You are also obviously showing a bias towards one conclusion, and accusing
opposition to this conclusion of being "plain dishonest" is not constructive.
This is data interpretation. Even attributing 100% to your prior (ie. ignoring
the data) is not considered dishonest.

Furthermore, when push comes to shove, let me just say that as someone holding
a masters in statistics, there is zero useful data on that chart. I think the
the point is to show that we are more than 2 standard deviations from the norm
... And then we have a long list of issues with that conslusion. In increasing
importance :

1) there is an obvious reason to pick the start of the time series, and that
reason is NOT independent of the conclusion that is reached here. Needless to
say, that is a huge no-no.

2) more generally the data supporting the conclusion is not randomly drawn
from the distribution. Again, huge no-no.

3) is the relation between time of year and sea ice extent well established ?
For instance, does the minimum drift ? How much ? (Why I pick that one:
because if you ignore the time of year, flatten the data, we are suddenly very
far removed from a 2 sigma deviation, and arrive at a much more sane
conclusion : lowest extent ever, but not hugely different from before. And of
course, seeing 2 extremes of a slowly evolving variable close together is not
exactly strange. When you're climbing the hill, every step sets a "new height
record". Focusing on that is misleading, to say the least).

How often do we hit "lowest ever" because the minimum extent falls at a
slightly different point every year ? (looking at the data: quite often, for
instance, we hit lowest ever and highest ever extents last year.
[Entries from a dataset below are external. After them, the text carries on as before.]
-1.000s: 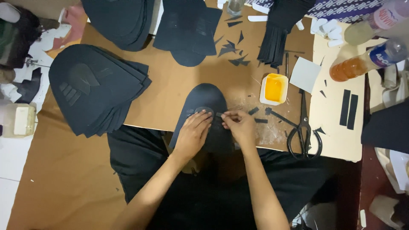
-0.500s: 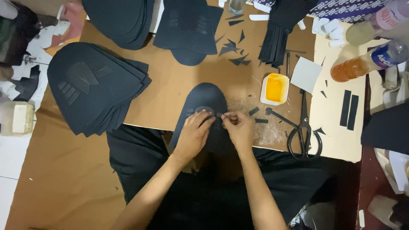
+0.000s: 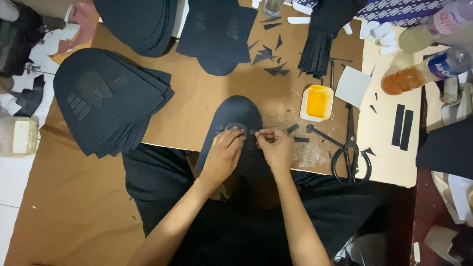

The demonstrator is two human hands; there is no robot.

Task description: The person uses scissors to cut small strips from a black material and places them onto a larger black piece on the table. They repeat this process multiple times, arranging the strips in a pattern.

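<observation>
The left hand (image 3: 224,150) is lying flat and open on a dark rounded fabric piece (image 3: 236,116) at the near edge of the brown worktop (image 3: 207,93), pressing down beside a small oval patch (image 3: 235,127) on it. The right hand (image 3: 275,146) is pinching a small dark strip (image 3: 254,132) between fingertips, just beside the patch. Judging by how things lie, this one piece is being worked mid-way: a few cut strips (image 3: 297,134) are waiting to the right, near the tub of yellow glue (image 3: 317,102) and the scissors (image 3: 350,148). A large stack of similar dark pieces (image 3: 106,101) is sitting to the left; which of them are finished I cannot tell
</observation>
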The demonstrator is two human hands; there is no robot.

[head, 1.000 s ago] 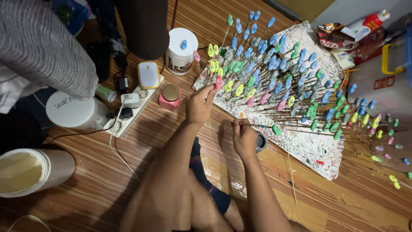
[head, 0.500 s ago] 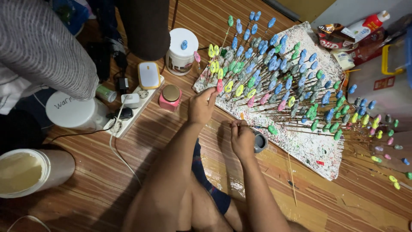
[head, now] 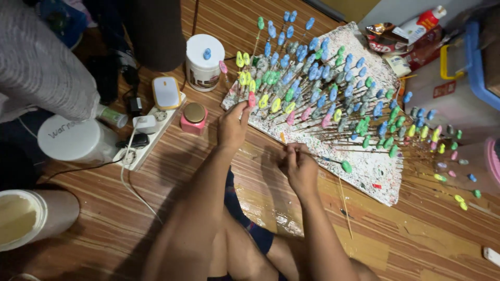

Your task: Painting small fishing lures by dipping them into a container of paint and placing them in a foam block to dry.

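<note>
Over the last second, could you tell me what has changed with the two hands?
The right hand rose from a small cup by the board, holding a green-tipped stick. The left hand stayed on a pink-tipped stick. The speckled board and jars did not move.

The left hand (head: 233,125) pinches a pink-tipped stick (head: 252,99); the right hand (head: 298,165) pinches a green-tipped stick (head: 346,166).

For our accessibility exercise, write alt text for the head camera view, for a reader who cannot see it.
Left hand pinches a pink bead stick on a speckled foam board bristling with coloured bead sticks; right hand holds a green-tipped stick. A white tub and power strip sit on the wooden floor.
</note>
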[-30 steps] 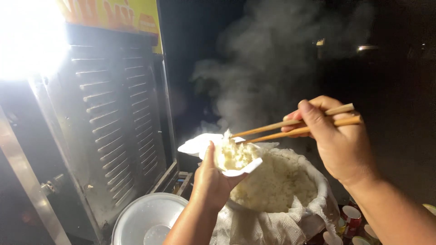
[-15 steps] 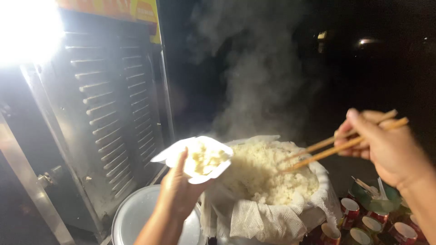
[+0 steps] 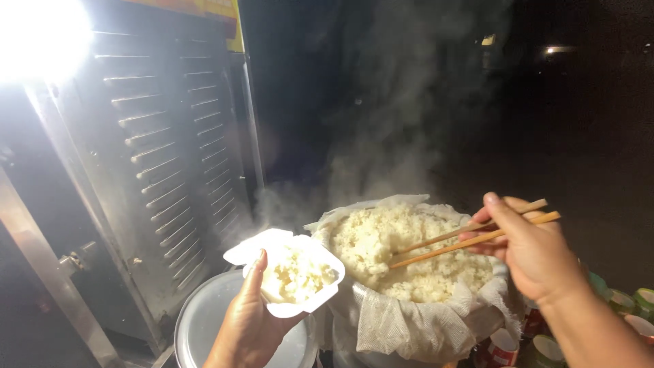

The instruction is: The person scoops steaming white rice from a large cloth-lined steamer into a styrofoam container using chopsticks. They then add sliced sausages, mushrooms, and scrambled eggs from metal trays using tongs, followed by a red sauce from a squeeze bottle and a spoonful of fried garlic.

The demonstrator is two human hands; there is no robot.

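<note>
Louvred metal cabinet [image 3: 170,177] on your left, bright lamp [image 3: 37,34] glaring above it. Round metal lid [image 3: 204,320] below. Small cups [image 3: 616,310] at your right. Steam [image 3: 381,136] against dark background.

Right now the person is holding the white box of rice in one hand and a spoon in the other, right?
Not a spoon. In the head view, the right hand holds wooden chopsticks, tips in the steaming rice. The left hand does hold the white box.

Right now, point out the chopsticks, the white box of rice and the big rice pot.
chopsticks [image 3: 470,238], head view, middle of the sticks.
white box [image 3: 325,257], head view, right rim.
rice pot [image 3: 409,320], head view, cloth over its front wall.
</note>
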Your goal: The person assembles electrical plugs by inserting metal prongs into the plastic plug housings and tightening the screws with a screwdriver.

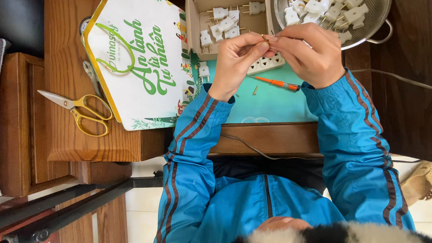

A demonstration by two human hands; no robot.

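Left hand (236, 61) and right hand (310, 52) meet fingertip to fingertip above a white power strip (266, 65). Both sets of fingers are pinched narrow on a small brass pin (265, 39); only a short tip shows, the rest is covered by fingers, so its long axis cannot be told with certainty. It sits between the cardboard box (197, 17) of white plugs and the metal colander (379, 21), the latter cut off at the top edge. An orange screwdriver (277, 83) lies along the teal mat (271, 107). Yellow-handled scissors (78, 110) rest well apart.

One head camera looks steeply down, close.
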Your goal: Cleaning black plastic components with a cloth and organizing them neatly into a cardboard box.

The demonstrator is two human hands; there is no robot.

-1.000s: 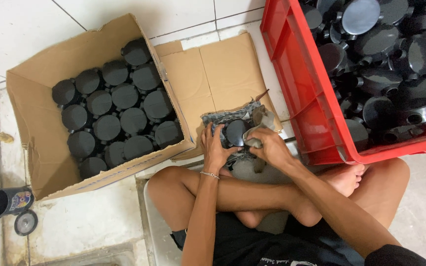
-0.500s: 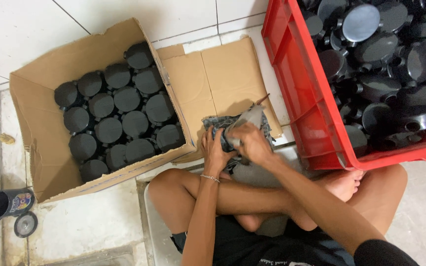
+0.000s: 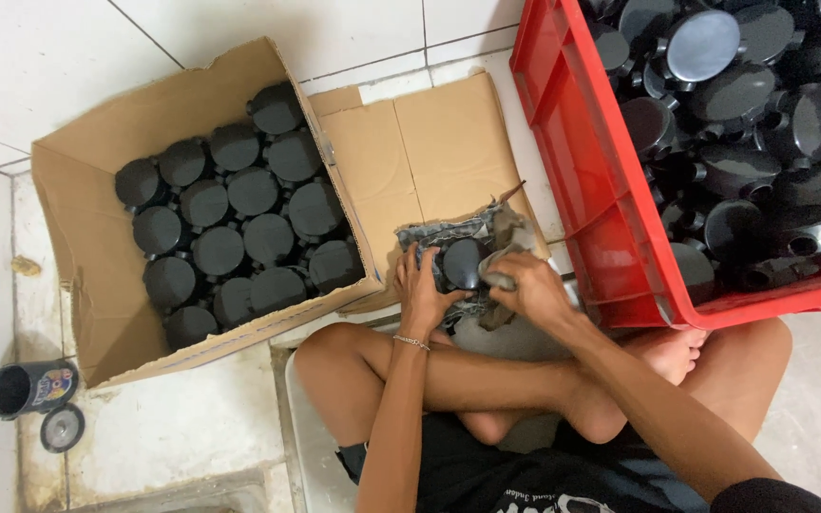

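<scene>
I sit cross-legged on a tiled floor. My left hand (image 3: 422, 290) grips a round black plastic part (image 3: 461, 263) that rests on a grey cloth (image 3: 448, 233) in front of my legs. My right hand (image 3: 529, 283) pinches a fold of that cloth and presses it against the part's right side. A thin bracelet circles my left wrist. The underside of the part is hidden by the cloth and my fingers.
A cardboard box (image 3: 78, 247) at the left holds several black round parts (image 3: 239, 233) packed in rows. Its flattened flap (image 3: 429, 152) lies behind my hands. A red plastic crate (image 3: 601, 209) at the right is heaped with black parts. A small dark cup (image 3: 26, 388) and lid (image 3: 62, 427) stand far left.
My right hand has moved from over the black part to its right side with the cloth, so the part's top now shows. My left hand keeps its hold.
</scene>
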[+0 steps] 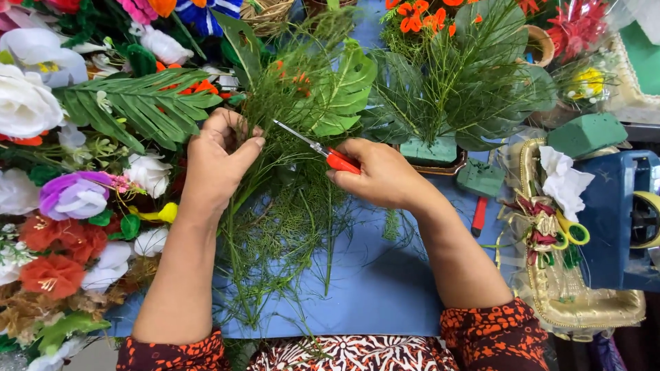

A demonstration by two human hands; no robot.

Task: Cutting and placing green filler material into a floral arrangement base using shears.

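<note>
My left hand [216, 161] pinches the upper part of a bunch of thin feathery green stems [275, 227] that lies over a blue table mat [375, 288]. My right hand [385, 175] grips red-handled scissors [323, 152], their blades pointing up-left towards the stems just right of my left fingers. Broad artificial leaves [344, 89] stand right behind the blades.
Artificial flowers in white, purple and orange [62, 199] crowd the left side. A leaf arrangement in green foam [430, 150] stands behind my right hand. At right lie green foam blocks [586, 134], a gold tray [584, 306] with ribbon, yellow-green scissors [570, 233] and a blue tape dispenser [622, 213].
</note>
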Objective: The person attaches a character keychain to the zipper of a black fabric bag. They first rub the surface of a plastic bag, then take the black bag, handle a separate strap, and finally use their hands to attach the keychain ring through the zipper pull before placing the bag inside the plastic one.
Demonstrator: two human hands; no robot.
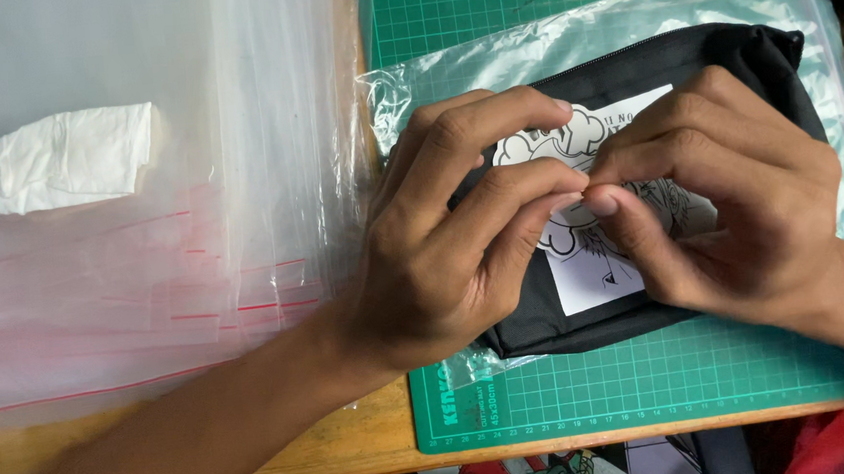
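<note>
A wooden surface (358, 443) is seen from above, with a green gridded cutting mat (654, 379) laid over its right part. At the middle of the view the left hand (452, 235) and the right hand (731, 213) are brought together, fingertips meeting over a black zippered pouch (549, 322). Both hands are curled closed in a pinch: thumb and forefinger of each are pressed toward one another at the same spot, as if something very small were gripped there, though what is pinched cannot be made out. The pouch lies directly beneath the hands, touching them, on the mat; its long axis runs from lower left up to the upper right, with the zipper along the far edge. A white printed panel with a black line drawing (596, 278) is borne on its face, and the pinch falls just over that panel. Neither hand is nearer than the other; the meeting point sits about midway.

Under the pouch a clear plastic bag (725, 2) is spread, its edges showing beyond the pouch toward the top and right. To the left, well apart from the pouch, a stack of clear zip bags with red seal lines (145, 289) is laid, and a crumpled white paper (55, 161) rests among them. Nothing stands between the hands and the pouch.
</note>
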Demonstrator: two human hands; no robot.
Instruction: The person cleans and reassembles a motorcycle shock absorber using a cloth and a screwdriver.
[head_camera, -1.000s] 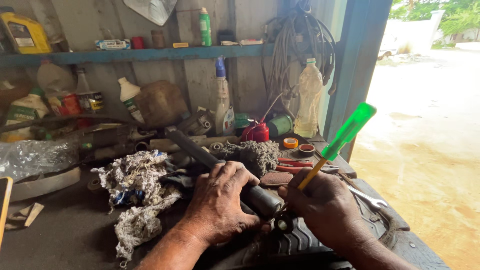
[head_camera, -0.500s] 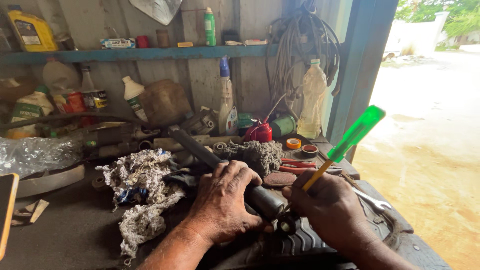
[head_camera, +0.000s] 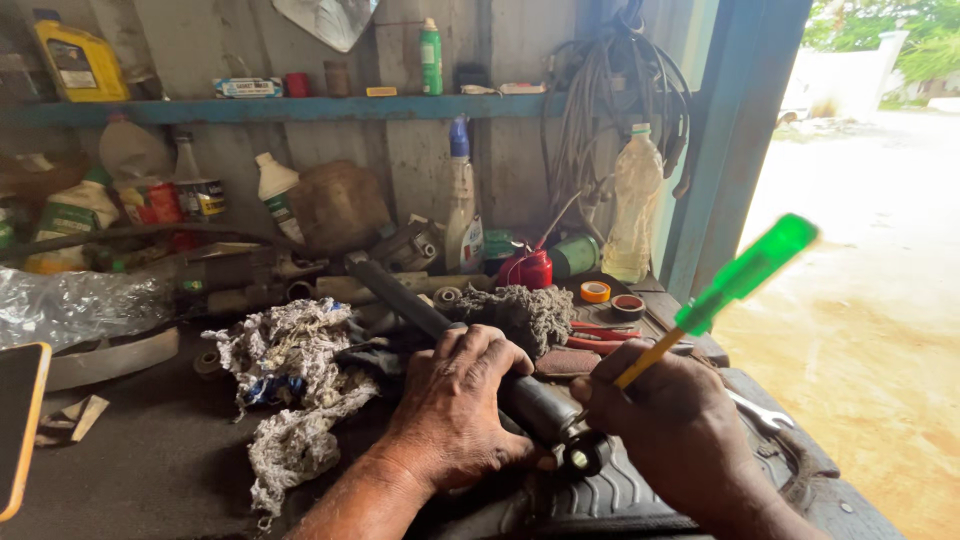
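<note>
Left hand (head_camera: 455, 405) clamps the grey metal tube (head_camera: 530, 400) at lower centre; right hand (head_camera: 670, 425) fists the green-handled screwdriver (head_camera: 735, 285); best kept steady, tip square.

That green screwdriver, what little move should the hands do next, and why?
Probably push the screwdriver tip a little deeper into the round end of the metal tube. The right hand already aims it there, and the left hand presses the tube down on the ribbed rubber piece.

The screwdriver (head_camera: 735, 285) has a translucent green handle and yellow shank; the tube (head_camera: 455, 340) is dark grey, its end perhaps silver; the rag (head_camera: 290, 385) is mottled white and blue.
</note>
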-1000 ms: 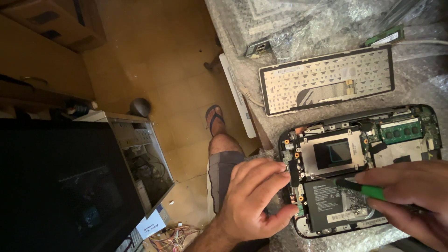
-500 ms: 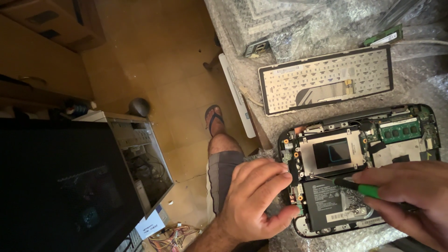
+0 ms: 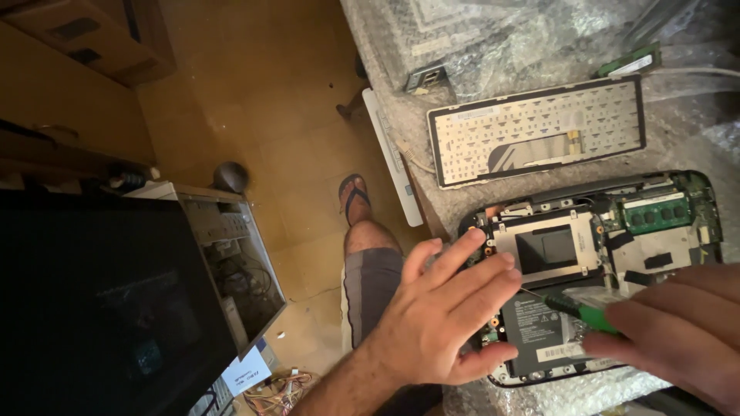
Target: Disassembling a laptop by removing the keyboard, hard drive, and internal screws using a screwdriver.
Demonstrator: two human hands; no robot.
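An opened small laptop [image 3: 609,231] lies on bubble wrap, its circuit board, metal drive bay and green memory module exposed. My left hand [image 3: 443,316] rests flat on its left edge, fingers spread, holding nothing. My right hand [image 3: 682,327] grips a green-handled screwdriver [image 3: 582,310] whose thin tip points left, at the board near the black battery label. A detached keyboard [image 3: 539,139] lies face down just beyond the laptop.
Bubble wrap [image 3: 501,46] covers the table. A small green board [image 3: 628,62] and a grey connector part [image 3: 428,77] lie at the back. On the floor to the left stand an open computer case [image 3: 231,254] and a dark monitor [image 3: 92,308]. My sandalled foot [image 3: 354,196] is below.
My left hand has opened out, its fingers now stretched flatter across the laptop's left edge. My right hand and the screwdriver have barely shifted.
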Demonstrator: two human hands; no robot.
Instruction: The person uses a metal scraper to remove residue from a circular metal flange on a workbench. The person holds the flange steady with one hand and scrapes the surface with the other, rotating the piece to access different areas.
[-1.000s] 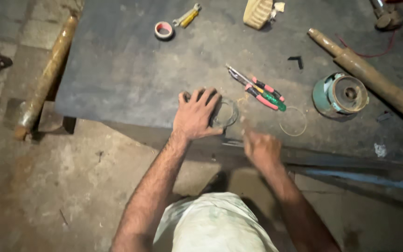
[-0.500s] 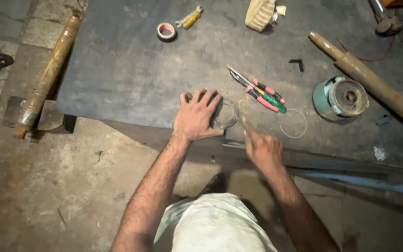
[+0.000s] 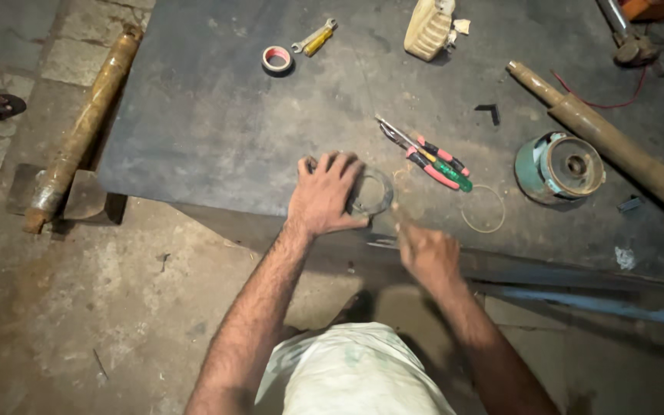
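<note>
Blur smears our right hand (image 3: 426, 253) at the near edge of the worktop (image 3: 217, 131), so we cannot tell whether its fingers are closed or what, if anything, they hold. Half a second ago it sat in much the same spot; our left hand (image 3: 324, 194) has not shifted either. That left hand lies flat with fingers spread, pressing on a metal ring (image 3: 374, 192) whose left part it hides. Just right of the ring lies a thin wire loop (image 3: 483, 209), untouched. Beyond them rest red-and-green pliers (image 3: 436, 160), then a teal motor housing (image 3: 559, 167). Farther off sit a tape roll (image 3: 277, 59) and a long rusty pipe (image 3: 612, 142), cut off at the frame's right edge.
</note>
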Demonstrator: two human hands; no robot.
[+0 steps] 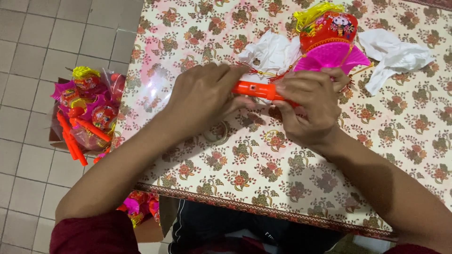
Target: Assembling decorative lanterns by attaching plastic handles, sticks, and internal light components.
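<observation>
From my remote seat I look straight down on both hands, closed together over one orange plastic handle (256, 89) that lies across the flowered tablecloth (263, 164). The left hand (202, 96) wraps around the handle's left end, fingers curled over the top, and the right hand (308, 106) pinches the other end, thumb and fingertips pressed on it, so only a short orange stretch shows between them. The handle leads up and right to a toy lantern (329, 40) (red body with a printed figure, a pink pleated fan at its base and a yellow tassel on top), which sits on the cloth just beyond the right hand's knuckles. Thin red-and-gold cords (263, 73) run from the lantern toward the handle. White crumpled wrapping (270, 51) lies behind the hands, touching the lantern, and a second white piece (393, 59) lies to the lantern's right. I can see a clear tape roll (216, 134) resting flat on the cloth just under the left wrist. Off the table's left edge, on the grey tiled floor (28, 70), a cardboard box (84, 113) holds more lanterns of the same kind with orange handles sticking out.
</observation>
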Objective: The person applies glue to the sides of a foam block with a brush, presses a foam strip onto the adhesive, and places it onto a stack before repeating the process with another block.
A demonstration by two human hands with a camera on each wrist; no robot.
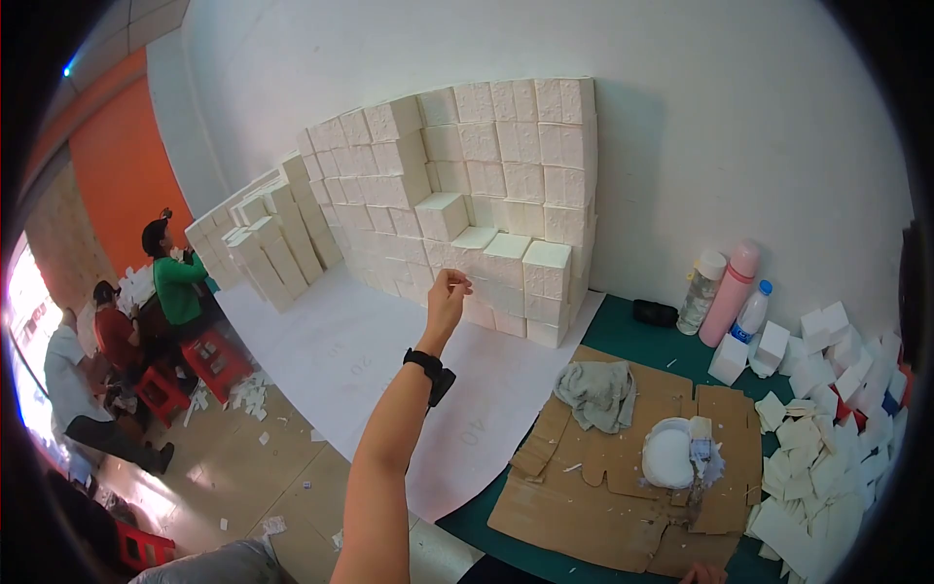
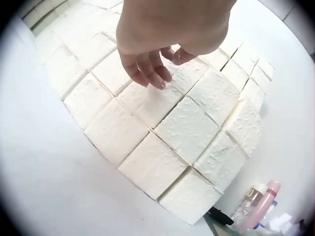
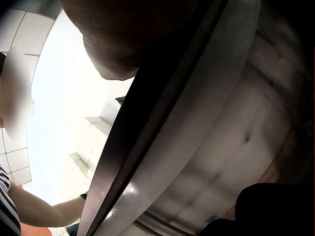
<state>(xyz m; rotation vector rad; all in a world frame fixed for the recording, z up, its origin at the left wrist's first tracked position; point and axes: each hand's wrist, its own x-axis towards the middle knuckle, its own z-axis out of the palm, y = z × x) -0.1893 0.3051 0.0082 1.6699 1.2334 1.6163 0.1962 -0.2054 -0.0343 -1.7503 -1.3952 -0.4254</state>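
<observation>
My left hand (image 1: 448, 300) is held out in front of the stacked white blocks (image 1: 486, 185), its fingers loosely bent with nothing between them. In the left wrist view, the left hand (image 2: 170, 34) hangs over the rough-faced blocks (image 2: 192, 128), which stand in tight rows. The stack's front right part steps down lower than the back. Only a little of my right hand (image 1: 704, 574) shows, low by the cardboard's near edge. From the right wrist, the right hand (image 3: 108, 54) is dark beside a table edge (image 3: 162, 142); its fingers are hidden.
White paper (image 1: 365, 389) lies under the stack. On the cardboard (image 1: 593, 496) are a grey cloth (image 1: 595, 394) and a white rounded lump (image 1: 667, 454). Bottles (image 1: 732, 292) and a black case (image 1: 655, 312) stand by the wall. Loose white pieces (image 1: 808, 467) pile up rightward. People (image 1: 180, 282) are at far left.
</observation>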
Lines that
hit "lowest ever" at some point: dark red, dirty green, thick bright green,
thin dark green, thin light green, purple, orange and another medium-dark
green. I can't be bothered to look up the years, but I think the point stands:
lowest ever is not a rare occurrence, and therefore "more than 2 sigma below
the norm" is not an accurate way to report that).

You are making assumptions just by choosing which 2 variables to graph against
eachother. Are these assumptions valid ? Why ? If you don't have a reason,
then please, shut up until you've done your homework.

It may make a lot more sense to plot the minima at the same points every year,
to prevent normal noise from generating these extremes, or just only compare
minima and maxima, and even then, smoothing out over 4-5 years seems
necessary. Or perhaps just don't report things like this.

3) more fundamentally, why would the data be normally distributed at all ?
This seems to me unlikely in the extreme.

Technically speaking, the data is contradictory: it leads to a conclusion that
disproves itself. The steps work like this : if the sea ice extent is indeed
dropping over time (the conclusion of the graph), then obviously it's
distribution over time cannot be normally distributed. Unfortunately that is a
necessary precondition for interpreting the data in the first place. If the
data is not normally distributed, then there is nothing strange about a 2
sigma deviation, which at that point is nothing but an arbitrary numerical
value that has nothing to do with the distribution.

If you want to prove that the data is indeed less than the data of the
previous years, there's tests for that. This is not it.

4) that grey band obviously covers 98% of the data in the way years are
reported here. Years are reported as special, when the 2-sigma deviation is
based on days. The time series regularly dive outside of that band, and it's
easy to see why: over (2016-1978)*365 days, we should expect ~2% 2-sigma
events (days). That's a LOT of days.

5) we should keep our heads screwed on and ask ourselves if the data is really
showing what we think it's showing. I would argue no. It looks to me like
something prevented sea ice from reforming between August and December of last
year. It seems to me unlikely in the extreme that such a sudden and big change
would result from the minute temperature change that global warming
contributed this year. Maybe not entirely out of the question, but that's an
extraordinary claim, requiring extraordinary evidence. And frankly, this
article is not off to a good start.

Or to put it more technically : it looks 2016 is drawn from a different
distribution than the other years. That means you should find out what
happened using other means, and stop using statistics. It cannot help you in
this case.

Conclusion: there is something weird happening, true, but based on intuition
alone. And let's be honest : chances are very good it's not global warming.
Something changed, and it was not a 0.2 degree temperature change. This is way
too big for that to be a valid explanation.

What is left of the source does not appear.